WB teachers to protest outside SSC office till list separating tainted candidates released
Teachers from West Bengal who lost their jobs following a Supreme Court verdict stage a protest at Jantar Mantar in New Delhi on April 16, 2025 | PTI
Jobless after the entire 2016 West Bengal School Service Commission (SSC) panel was scrapped, teachers and non-teaching staff are staging a sit-in protest outside the commission’s office in Kolkata. They demand the release of a list separating tainted from untainted candidates and mirror images of OMR sheets of 22 lakh candidates. Until then, they vow to continue their protest at the SSC’s doorstep.
In line with their demands and as promised by West Bengal Education Minister Bratya Basu during an April 11 meeting, the SSC is expected to release the long-awaited list on Monday. Their next steps will depend on what the list reveals.
After reviewing the contents of the published list and deciding whether everyone is satisfied with it, jobless teachers and education workers will announce their next course of action.
Protesters insist that if the published list falls short of expectations, they’re ready to escalate the movement—through prolonged sit-ins or even road blockades. A section of them is also demanding more than transparency: they want the SSC to publicly admit its failures and immediately terminate any tainted candidates named in the revised list.
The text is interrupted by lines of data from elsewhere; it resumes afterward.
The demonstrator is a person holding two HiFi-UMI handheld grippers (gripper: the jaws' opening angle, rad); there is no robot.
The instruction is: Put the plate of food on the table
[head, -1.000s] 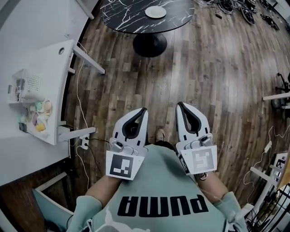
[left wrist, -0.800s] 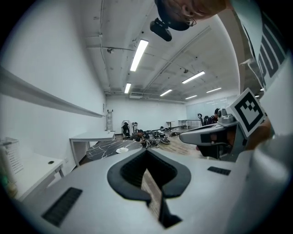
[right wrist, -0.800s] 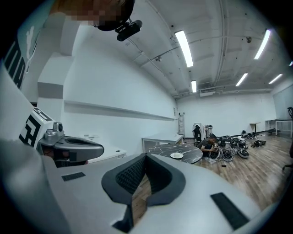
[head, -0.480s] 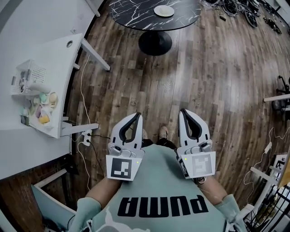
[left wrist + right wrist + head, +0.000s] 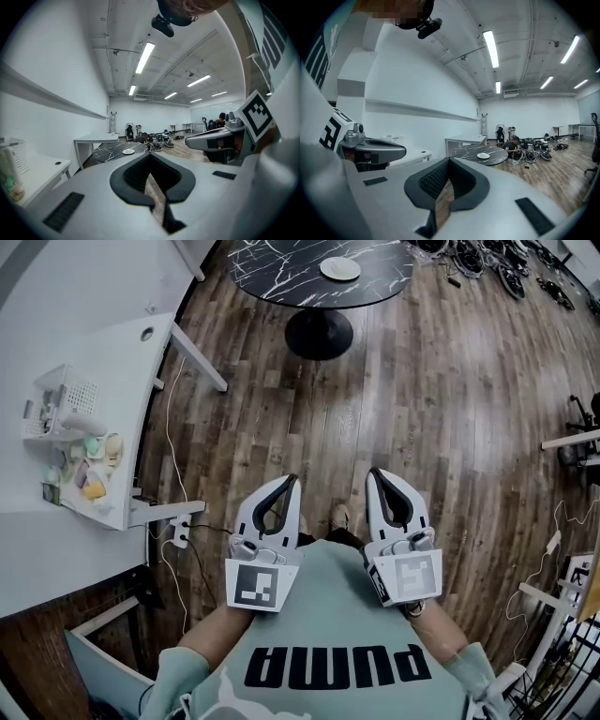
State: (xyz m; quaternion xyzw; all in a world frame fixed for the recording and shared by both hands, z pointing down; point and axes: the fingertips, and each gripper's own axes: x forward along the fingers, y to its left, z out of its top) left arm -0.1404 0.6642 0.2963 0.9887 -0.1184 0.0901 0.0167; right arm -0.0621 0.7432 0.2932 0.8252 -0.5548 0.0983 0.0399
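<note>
I hold both grippers level over the wooden floor [image 5: 441,399], just ahead of a mint sweatshirt [image 5: 328,615]. The left gripper [image 5: 292,480] is closed, its jaws meeting at the tips with nothing between them. The right gripper [image 5: 372,472] looks the same in its own view: jaws together, empty. The two are side by side and a little apart, both pointing up the frame in the head view.

The plate [image 5: 339,268] is well away from both grippers. It rests on the black marbled tabletop [image 5: 272,268], a round one on a dark pedestal base [image 5: 319,334], toward its right side. The plate is white; I cannot make out what is on it. Both gripper views show it small in the distance.

To my left is a white tabletop [image 5: 103,371] carrying a wire basket [image 5: 70,395] and some pastel items [image 5: 94,470]. Beyond the black tabletop, in the right gripper view, a person [image 5: 512,143] crouches beside a heap of dark gear [image 5: 534,157].
</note>
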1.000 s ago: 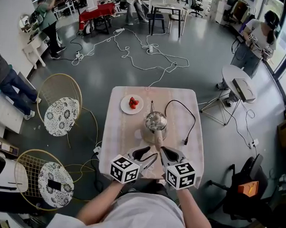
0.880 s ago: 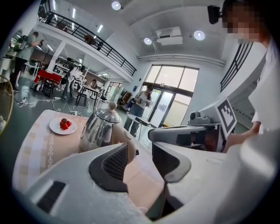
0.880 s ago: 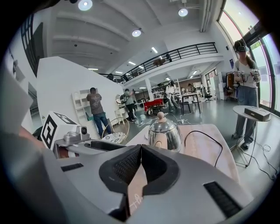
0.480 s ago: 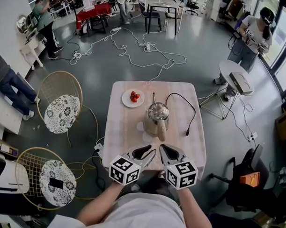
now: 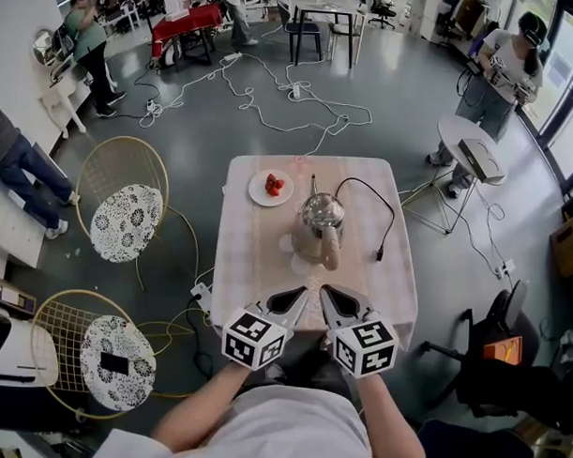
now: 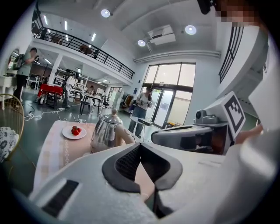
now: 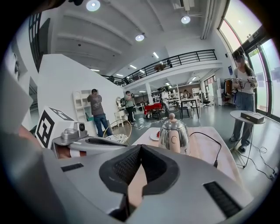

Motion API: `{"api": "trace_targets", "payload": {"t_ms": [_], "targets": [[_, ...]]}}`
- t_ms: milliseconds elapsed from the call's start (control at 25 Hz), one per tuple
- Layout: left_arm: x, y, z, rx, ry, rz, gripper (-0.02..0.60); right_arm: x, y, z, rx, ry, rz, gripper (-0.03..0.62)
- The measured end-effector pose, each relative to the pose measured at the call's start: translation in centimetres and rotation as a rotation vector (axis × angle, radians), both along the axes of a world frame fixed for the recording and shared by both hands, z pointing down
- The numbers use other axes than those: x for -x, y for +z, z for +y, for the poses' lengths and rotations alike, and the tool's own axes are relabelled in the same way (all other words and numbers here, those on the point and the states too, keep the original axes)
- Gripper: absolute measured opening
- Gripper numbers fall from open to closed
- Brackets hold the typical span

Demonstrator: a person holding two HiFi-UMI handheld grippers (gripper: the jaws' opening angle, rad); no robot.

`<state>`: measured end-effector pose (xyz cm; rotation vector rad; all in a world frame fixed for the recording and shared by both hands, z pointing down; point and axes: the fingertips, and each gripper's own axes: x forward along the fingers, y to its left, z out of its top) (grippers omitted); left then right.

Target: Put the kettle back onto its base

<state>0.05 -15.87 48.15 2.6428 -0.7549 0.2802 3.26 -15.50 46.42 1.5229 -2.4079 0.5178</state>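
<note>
Now, one kettle [image 5: 320,223] on one table [image 5: 252,264], left gripper [image 5: 300,292] just closed empty, right gripper [image 5: 327,291] closed empty

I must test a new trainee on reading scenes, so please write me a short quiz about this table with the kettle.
1. True or false: the right claw holds the kettle.
2. What lies on the white plate? A) something red B) a spoon C) nothing
3. In the head view, on which side of the kettle does the black cable lie on the table?
Key: 1 false: the claw is shut and empty, apart from the kettle. 2 A. 3 the right side.
</note>
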Motion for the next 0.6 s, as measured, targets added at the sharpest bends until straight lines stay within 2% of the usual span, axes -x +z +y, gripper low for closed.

Earlier in the day, crowds marched toward the commission’s office in solidarity. Leading the charge was theJogyo Shikshak Shikshika Odhikar Mancha (Qualified Teachers’ Rights Platform), the primary force behind the protests triggered by the Supreme Court’s verdict.
They were joined by the Group C Group D Shikshakarmi Mancha, representing non-teaching staffers also affected by job losses.
Meanwhile, the Calcutta High Court on Monday questioned the SSC over its failure to implement the Supreme Court’s directives—specifically, the recovery of salaries from those deemed “ineligible” or “tainted,” and the publication of OMR sheets uncovered by the CBI during its investigation.
A division bench of Justice Debangsu Basak and Justice Mohammad Shabbar Rashidi, while hearing a contempt petition, directed the SSC and the West Bengal Board of Secondary Education to submit their responses by Wednesday, when the matter is scheduled to be heard again.
The CBI faced questions as well. The division bench reportedly asked the federal agency why ineligible candidates hadn’t been taken into custody for interrogation, which was allowed by the original Calcutta High Court that the Supreme Court upheld.